Please return the lines, both ends included, that run from the one containing "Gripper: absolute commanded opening" to the last line of the data below, exactly and alone.
-- RECORDS SHOWN follows --
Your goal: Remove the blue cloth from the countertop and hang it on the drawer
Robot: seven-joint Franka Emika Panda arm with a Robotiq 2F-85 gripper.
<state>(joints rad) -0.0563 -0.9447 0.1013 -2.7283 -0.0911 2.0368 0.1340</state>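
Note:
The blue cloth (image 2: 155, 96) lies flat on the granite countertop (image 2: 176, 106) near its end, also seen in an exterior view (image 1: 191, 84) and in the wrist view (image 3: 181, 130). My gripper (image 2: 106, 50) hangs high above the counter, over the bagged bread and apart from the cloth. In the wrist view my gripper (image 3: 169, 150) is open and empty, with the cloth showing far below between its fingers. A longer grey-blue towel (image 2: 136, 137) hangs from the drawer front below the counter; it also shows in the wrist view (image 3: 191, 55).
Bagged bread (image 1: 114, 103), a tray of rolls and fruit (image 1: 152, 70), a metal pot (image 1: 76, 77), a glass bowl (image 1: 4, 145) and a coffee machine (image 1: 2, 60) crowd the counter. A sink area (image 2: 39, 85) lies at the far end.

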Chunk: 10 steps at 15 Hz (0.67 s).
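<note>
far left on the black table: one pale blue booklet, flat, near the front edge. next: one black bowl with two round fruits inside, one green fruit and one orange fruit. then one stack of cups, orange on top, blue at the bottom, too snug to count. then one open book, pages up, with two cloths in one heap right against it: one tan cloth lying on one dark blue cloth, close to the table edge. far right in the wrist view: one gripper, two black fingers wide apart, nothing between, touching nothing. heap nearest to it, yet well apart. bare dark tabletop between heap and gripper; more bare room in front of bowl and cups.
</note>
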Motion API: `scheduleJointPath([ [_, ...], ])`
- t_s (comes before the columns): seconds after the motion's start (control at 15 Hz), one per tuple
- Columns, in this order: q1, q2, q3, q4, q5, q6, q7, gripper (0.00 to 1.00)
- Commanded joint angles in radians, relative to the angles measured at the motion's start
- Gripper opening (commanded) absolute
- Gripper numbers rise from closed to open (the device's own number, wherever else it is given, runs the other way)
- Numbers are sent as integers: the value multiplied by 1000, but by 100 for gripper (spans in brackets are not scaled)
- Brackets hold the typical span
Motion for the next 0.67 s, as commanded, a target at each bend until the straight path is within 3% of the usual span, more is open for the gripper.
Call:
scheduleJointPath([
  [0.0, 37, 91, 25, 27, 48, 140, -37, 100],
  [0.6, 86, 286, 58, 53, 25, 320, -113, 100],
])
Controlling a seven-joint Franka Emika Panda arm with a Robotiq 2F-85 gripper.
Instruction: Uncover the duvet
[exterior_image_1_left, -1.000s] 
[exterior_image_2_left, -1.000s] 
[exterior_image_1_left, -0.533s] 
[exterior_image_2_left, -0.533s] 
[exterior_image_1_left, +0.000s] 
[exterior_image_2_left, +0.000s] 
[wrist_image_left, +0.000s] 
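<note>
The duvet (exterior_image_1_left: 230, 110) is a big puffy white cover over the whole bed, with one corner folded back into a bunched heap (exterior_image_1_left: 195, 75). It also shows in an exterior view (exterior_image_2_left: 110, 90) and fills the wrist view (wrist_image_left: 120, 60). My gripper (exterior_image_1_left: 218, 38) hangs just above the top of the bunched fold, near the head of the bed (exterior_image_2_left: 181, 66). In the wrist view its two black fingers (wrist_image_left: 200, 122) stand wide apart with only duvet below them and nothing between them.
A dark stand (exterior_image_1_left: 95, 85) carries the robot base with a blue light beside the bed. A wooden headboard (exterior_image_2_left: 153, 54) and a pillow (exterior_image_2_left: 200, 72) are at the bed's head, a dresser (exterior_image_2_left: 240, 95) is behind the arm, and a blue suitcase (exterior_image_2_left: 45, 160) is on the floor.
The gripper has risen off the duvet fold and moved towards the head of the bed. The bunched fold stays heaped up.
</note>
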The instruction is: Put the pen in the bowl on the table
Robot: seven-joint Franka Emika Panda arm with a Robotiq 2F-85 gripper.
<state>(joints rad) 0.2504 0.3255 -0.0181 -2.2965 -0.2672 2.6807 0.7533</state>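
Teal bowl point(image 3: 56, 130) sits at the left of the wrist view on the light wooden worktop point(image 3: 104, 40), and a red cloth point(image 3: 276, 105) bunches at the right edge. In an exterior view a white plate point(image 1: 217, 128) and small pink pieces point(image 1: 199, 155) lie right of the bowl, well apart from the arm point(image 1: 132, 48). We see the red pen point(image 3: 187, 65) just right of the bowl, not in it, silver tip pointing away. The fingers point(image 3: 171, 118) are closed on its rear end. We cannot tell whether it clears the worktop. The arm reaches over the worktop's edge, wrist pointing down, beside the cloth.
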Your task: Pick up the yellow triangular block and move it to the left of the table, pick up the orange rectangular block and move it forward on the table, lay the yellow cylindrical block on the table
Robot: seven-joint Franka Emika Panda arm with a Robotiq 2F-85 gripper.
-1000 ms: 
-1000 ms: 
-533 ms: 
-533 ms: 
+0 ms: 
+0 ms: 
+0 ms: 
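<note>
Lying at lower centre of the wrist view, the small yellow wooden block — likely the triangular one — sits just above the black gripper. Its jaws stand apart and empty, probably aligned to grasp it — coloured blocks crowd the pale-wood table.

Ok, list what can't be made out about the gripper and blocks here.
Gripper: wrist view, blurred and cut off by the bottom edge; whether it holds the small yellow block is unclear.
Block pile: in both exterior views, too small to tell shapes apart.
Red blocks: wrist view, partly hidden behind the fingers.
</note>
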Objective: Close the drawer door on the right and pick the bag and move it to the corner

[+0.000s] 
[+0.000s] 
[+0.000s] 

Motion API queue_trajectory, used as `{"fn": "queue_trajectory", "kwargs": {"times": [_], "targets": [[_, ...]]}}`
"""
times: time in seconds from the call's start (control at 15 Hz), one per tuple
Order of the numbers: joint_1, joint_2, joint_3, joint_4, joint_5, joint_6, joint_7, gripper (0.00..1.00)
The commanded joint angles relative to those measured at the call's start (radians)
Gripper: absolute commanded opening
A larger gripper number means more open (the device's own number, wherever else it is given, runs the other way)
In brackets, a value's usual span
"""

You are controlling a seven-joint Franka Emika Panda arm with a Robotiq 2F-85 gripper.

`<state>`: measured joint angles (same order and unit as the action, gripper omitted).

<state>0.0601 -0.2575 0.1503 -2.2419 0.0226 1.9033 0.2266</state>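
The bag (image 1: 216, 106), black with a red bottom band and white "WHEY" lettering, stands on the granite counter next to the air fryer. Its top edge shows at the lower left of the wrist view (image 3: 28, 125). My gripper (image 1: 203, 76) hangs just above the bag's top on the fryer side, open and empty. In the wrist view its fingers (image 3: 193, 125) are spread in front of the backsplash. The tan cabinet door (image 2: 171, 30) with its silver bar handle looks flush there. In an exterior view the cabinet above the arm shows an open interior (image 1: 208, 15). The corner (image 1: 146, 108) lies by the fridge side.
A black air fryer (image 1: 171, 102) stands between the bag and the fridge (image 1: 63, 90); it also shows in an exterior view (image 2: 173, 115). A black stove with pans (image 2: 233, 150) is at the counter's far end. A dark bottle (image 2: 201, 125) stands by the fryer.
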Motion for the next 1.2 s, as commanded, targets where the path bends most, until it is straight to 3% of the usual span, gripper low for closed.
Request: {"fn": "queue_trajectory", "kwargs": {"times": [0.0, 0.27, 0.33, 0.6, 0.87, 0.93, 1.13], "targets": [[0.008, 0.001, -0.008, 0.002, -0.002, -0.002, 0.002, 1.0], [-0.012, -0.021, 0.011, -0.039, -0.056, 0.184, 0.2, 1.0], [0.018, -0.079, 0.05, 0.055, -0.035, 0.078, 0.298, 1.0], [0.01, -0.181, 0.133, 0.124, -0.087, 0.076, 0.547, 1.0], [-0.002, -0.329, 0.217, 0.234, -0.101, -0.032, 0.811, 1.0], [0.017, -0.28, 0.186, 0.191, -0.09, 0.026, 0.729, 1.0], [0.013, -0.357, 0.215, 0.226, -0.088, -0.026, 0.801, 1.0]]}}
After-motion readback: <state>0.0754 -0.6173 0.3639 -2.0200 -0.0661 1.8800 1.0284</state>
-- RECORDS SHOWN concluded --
▶ [ANSWER TO THIS TASK]:
Gripper: absolute commanded opening
A larger gripper number means more open (the device's own number, wherever else it is given, runs the other way)
In brackets, a value's usual span
"""

You are controlling a seven-joint Franka Emika Panda arm with a Robotiq 2F-85 gripper.

`<state>`: measured joint angles (same order and unit as the action, gripper omitted).

<state>0.0601 -0.2575 0.1503 -2.2419 0.0226 1.9033 0.2266</state>
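The bag (image 1: 216, 106), black with a red bottom band and white "WHEY" lettering, stands on the granite counter next to the air fryer. Its top edge shows at the lower left of the wrist view (image 3: 28, 125). My gripper (image 1: 203, 76) hangs just above the bag's top on the fryer side, open and empty. In the wrist view its fingers (image 3: 193, 125) are spread in front of the backsplash. The tan cabinet door (image 2: 171, 30) with its silver bar handle looks flush there. In an exterior view the cabinet above the arm shows an open interior (image 1: 208, 15). The corner (image 1: 146, 108) lies by the fridge side.
A black air fryer (image 1: 171, 102) stands between the bag and the fridge (image 1: 63, 90); it also shows in an exterior view (image 2: 173, 115). A black stove with pans (image 2: 233, 150) is at the counter's far end. A dark bottle (image 2: 201, 125) stands by the fryer.
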Motion for the next 1.2 s, as commanded, targets where the path bends most, until it is straight to 3% of the usual span, gripper low for closed.
Request: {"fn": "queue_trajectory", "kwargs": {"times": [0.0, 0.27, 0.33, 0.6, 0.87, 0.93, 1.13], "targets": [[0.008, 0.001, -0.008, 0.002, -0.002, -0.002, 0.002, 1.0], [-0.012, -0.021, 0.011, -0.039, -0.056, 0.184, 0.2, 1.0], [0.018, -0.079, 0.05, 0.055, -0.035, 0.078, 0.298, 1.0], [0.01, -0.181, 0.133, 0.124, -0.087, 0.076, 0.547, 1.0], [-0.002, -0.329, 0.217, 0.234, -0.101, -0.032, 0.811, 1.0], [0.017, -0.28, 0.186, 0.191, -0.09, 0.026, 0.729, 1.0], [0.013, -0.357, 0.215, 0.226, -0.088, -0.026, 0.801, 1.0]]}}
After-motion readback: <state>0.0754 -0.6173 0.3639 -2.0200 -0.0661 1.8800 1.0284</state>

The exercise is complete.